Starting at the line below that contains "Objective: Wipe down" and ending at the line that contains "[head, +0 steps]", retype each line exactly as it stands, but omit the pictures.

(RECORDS FOR THIS TASK Opens)

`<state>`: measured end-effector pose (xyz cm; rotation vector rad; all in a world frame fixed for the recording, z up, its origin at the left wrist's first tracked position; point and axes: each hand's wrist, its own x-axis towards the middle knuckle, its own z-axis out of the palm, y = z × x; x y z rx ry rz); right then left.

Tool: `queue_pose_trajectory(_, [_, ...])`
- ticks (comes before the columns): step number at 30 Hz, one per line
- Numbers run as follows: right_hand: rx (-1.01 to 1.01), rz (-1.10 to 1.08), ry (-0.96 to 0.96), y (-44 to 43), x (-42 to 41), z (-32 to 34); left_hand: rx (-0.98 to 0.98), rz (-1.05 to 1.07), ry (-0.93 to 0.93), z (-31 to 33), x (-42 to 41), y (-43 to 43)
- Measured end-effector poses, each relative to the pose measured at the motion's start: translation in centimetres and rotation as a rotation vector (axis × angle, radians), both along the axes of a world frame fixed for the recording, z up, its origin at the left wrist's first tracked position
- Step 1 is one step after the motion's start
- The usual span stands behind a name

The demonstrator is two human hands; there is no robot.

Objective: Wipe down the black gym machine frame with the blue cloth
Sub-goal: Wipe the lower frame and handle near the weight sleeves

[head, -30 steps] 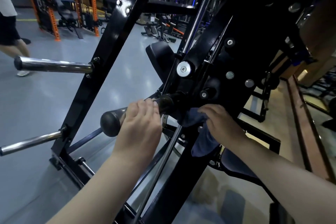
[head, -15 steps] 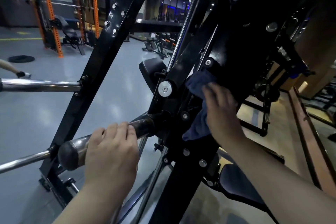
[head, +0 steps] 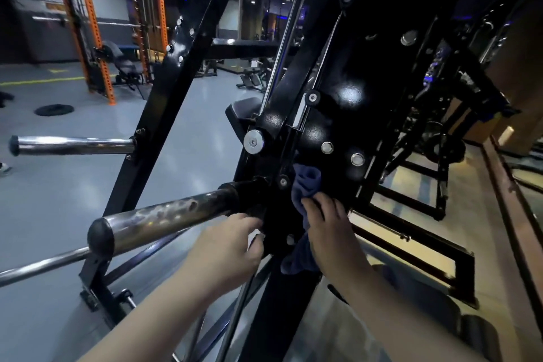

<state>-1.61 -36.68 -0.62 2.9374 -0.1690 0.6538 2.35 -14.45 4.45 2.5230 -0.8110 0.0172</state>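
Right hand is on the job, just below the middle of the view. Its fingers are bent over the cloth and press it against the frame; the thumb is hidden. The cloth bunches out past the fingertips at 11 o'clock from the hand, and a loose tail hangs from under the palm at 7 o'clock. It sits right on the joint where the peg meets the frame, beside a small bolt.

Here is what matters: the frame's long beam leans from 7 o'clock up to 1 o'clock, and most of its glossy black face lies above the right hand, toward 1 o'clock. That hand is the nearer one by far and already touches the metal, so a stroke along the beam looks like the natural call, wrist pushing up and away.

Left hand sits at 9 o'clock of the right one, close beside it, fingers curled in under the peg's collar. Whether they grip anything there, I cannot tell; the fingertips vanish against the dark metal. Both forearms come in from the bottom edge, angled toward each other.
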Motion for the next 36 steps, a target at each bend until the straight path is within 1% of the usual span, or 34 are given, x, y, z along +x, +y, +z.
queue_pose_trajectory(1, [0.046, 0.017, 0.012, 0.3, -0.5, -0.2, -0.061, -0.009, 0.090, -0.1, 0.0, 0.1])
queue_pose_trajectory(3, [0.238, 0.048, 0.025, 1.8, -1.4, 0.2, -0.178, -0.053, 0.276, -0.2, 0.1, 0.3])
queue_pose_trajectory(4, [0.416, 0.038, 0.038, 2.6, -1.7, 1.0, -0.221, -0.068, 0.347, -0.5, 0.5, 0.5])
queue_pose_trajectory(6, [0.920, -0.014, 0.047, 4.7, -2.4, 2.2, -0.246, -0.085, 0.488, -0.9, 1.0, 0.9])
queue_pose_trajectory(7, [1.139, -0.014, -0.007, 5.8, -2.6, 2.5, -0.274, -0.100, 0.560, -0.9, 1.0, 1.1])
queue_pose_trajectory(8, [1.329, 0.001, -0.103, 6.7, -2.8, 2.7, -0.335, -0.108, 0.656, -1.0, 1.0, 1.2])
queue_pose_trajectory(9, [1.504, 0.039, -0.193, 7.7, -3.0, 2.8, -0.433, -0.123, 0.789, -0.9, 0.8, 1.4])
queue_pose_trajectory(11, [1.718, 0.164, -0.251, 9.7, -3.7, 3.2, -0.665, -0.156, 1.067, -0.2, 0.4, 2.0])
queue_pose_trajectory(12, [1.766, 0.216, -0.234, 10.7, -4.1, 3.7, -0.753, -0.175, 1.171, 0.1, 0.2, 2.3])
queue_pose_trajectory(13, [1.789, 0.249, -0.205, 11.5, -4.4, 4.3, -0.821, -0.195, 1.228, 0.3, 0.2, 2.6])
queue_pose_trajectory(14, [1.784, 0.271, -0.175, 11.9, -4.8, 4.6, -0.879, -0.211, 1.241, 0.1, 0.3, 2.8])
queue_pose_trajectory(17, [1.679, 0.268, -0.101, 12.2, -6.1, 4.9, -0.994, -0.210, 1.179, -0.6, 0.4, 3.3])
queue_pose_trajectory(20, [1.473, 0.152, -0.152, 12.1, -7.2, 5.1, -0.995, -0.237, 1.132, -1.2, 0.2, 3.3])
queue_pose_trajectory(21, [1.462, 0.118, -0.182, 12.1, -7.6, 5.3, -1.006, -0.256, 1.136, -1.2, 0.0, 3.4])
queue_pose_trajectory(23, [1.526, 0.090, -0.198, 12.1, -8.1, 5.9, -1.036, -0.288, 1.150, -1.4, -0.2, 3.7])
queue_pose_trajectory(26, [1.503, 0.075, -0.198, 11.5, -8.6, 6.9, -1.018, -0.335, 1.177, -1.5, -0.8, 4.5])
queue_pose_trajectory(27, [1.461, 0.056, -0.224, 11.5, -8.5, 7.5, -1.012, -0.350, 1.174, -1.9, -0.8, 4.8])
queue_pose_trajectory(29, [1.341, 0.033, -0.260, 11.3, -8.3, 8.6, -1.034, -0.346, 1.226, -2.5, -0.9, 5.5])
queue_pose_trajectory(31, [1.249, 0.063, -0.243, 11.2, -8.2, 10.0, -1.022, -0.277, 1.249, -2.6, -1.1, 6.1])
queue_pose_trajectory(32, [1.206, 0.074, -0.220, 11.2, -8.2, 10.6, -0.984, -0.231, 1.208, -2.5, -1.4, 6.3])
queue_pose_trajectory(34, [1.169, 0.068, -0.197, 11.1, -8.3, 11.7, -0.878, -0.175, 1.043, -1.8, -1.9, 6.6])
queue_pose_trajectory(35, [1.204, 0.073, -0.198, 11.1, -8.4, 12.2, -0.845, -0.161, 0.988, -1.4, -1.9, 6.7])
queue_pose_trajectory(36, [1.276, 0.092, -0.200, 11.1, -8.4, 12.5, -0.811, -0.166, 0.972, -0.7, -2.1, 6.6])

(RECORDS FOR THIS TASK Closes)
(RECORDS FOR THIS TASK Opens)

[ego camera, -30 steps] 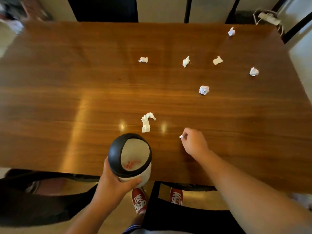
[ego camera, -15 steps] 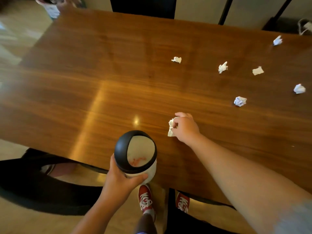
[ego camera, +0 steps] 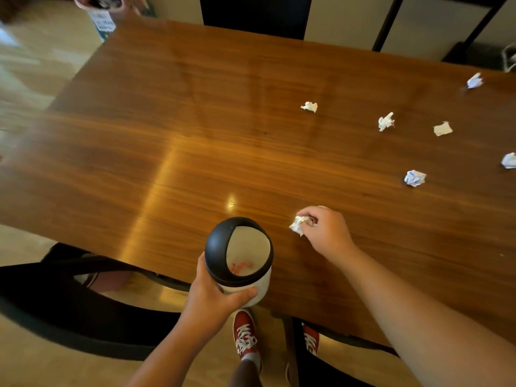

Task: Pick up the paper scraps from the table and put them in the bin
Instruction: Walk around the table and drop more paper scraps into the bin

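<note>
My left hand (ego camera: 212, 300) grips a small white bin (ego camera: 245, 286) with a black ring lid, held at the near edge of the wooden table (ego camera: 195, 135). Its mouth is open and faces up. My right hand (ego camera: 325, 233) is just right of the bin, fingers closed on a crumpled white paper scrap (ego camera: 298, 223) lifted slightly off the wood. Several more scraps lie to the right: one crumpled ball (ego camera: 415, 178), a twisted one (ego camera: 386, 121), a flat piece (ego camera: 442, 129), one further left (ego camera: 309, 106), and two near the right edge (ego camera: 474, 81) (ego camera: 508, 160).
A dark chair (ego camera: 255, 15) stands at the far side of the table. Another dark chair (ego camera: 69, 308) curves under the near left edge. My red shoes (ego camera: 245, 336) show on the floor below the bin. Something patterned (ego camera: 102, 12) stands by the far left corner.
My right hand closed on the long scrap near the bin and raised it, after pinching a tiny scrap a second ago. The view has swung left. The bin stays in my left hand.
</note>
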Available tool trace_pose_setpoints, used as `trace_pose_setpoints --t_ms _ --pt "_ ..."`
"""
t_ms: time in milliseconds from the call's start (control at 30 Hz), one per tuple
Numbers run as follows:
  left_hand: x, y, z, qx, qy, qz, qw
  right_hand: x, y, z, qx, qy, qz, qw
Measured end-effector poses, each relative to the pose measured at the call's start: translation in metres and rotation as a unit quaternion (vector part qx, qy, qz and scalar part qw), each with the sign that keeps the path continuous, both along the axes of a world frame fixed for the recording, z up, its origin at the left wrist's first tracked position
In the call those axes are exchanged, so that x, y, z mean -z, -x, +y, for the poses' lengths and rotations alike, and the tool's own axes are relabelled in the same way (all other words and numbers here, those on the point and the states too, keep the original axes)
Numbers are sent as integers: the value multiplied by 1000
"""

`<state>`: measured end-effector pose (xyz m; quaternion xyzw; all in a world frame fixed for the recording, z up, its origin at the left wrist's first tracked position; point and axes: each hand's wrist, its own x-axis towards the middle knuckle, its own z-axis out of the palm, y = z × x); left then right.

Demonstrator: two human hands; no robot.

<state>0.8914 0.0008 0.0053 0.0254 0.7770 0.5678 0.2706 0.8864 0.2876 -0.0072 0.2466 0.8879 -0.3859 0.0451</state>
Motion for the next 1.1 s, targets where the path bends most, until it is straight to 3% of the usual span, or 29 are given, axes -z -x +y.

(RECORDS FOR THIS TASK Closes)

> **ANSWER FOR THE TASK**:
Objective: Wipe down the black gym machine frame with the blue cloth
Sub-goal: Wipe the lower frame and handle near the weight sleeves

[head, -30 steps] 
[head, -15 steps] 
[head, +0 steps] 

Whatever the exercise asked has now been answered.